I have found that anytime I am upset with my husband (or anyone else for that matter), I assume the position of TAKER instead of GIVER.
Here’s what this looks like: if I am upset with Vj, it is because I feel like I am not getting my way or what my ego thinks I “deserve.”
It doesn’t matter how out of bounds someone is acting! If I can be in my integrity, knowing that I am complete and whole regardless of the outcome, I can approach any situation from a higher and neutral plane.
When I am upset, it is an indicator that something is out of alignment.
When I get really upset, it means that I am CONTINUING to not get what I want and that just fuels the fire.

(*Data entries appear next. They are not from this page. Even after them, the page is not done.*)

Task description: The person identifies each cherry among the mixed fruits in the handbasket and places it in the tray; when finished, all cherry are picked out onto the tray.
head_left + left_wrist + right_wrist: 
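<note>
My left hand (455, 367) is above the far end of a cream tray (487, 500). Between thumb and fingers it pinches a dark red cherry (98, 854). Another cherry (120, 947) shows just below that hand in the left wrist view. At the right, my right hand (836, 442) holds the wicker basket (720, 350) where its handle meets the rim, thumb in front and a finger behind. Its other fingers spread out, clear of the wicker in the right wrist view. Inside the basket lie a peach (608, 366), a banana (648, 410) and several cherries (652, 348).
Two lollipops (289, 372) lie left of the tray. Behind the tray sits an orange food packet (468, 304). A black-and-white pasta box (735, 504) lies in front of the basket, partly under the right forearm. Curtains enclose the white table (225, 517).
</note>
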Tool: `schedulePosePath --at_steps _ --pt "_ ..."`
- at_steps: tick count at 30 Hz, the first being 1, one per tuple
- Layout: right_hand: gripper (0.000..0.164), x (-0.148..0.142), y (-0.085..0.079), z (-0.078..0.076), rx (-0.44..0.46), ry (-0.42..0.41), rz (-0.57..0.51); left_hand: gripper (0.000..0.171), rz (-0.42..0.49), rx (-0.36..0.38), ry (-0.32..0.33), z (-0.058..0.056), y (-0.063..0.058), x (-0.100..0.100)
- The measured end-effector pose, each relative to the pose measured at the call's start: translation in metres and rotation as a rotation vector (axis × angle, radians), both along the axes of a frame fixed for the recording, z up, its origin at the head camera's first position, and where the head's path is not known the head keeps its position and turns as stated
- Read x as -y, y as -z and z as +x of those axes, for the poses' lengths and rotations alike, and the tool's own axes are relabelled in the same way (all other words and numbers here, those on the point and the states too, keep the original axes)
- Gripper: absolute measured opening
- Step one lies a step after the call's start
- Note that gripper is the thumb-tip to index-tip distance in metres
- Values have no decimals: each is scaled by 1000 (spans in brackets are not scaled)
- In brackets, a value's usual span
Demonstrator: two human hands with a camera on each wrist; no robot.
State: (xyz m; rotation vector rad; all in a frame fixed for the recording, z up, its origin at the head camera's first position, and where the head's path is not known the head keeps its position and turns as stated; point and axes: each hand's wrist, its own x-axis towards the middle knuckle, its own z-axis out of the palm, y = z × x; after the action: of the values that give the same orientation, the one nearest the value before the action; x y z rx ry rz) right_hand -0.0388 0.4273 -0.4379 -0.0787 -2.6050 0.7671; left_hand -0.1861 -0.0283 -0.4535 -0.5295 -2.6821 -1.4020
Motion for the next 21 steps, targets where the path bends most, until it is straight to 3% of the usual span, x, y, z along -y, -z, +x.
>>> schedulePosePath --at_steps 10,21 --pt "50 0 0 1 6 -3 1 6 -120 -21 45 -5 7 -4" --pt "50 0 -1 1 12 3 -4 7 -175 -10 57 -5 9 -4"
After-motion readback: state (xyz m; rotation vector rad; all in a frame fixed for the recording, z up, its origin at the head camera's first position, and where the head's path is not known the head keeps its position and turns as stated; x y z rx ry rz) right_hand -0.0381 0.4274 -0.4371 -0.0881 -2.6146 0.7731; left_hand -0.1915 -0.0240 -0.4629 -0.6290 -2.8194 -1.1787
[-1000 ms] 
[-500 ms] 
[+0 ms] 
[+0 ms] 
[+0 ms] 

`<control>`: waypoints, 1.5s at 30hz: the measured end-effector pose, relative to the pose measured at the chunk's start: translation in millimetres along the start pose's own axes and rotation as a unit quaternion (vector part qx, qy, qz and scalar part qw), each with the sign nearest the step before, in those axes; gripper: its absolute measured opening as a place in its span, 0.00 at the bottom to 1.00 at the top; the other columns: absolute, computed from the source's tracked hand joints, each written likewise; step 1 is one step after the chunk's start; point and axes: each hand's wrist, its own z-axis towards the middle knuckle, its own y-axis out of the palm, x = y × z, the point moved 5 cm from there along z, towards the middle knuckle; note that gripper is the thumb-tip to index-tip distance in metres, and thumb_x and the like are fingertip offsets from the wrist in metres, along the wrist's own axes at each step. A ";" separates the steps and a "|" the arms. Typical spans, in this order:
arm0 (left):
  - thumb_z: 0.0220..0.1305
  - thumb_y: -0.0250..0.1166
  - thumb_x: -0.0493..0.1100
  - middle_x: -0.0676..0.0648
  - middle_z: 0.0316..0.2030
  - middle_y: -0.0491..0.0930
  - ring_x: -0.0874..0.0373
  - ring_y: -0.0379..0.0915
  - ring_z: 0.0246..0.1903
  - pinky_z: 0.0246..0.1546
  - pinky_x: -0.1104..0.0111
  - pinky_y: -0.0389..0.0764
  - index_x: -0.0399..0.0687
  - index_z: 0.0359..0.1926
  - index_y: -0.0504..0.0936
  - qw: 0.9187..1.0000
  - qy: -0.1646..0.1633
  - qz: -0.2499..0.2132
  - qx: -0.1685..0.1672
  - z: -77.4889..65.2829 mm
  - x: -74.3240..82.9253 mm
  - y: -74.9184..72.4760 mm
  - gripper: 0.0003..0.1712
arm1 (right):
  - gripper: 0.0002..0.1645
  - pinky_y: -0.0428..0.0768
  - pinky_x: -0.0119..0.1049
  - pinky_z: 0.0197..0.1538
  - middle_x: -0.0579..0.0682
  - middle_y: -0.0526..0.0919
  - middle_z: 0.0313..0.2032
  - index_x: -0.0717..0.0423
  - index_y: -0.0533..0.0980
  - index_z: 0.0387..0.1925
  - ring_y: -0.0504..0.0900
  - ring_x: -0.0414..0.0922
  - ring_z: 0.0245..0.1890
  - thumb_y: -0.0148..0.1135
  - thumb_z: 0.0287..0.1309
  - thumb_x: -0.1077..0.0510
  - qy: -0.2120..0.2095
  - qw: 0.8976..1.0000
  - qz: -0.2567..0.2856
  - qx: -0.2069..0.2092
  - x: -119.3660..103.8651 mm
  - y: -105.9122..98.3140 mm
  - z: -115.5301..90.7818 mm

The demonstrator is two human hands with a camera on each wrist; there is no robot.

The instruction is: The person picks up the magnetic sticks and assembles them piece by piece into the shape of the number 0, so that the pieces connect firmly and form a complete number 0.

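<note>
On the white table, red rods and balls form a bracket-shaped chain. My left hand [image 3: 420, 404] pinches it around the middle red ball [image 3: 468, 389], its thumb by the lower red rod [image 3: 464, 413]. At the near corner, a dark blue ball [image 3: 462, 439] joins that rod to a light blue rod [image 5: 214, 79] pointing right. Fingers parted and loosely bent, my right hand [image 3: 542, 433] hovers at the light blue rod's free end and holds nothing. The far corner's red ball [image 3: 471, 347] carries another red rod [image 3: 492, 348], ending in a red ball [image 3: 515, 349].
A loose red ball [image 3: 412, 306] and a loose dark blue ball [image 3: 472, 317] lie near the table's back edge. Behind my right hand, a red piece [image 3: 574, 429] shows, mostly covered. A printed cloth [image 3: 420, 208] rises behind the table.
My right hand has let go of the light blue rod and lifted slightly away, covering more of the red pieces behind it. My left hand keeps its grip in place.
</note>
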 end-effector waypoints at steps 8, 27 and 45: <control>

When I can come from a place of service – an attitude of: “What can I bring to this situation?” or “What lesson is here for us?”, my upset magically goes away.
Two great ways to keep centered no-matter-what:
1. Give your mate the DIGNITY OF THEIR EXPERIENCE. Allow them to make a mess if necessary. You don’t know the big picture and the lessons that they need to learn.
2. Know that you may be on the “business end” of someone else’s mistake. That means that you may be a bit of collateral damage as they are ungraceful. Give yourself permission to remove yourself from harm’s way.
Can you allow someone the dignity of their experience and let them be messy? In every area of your life including: traffic, children, boss, soul mate? Can you do it without getting involved or hurt?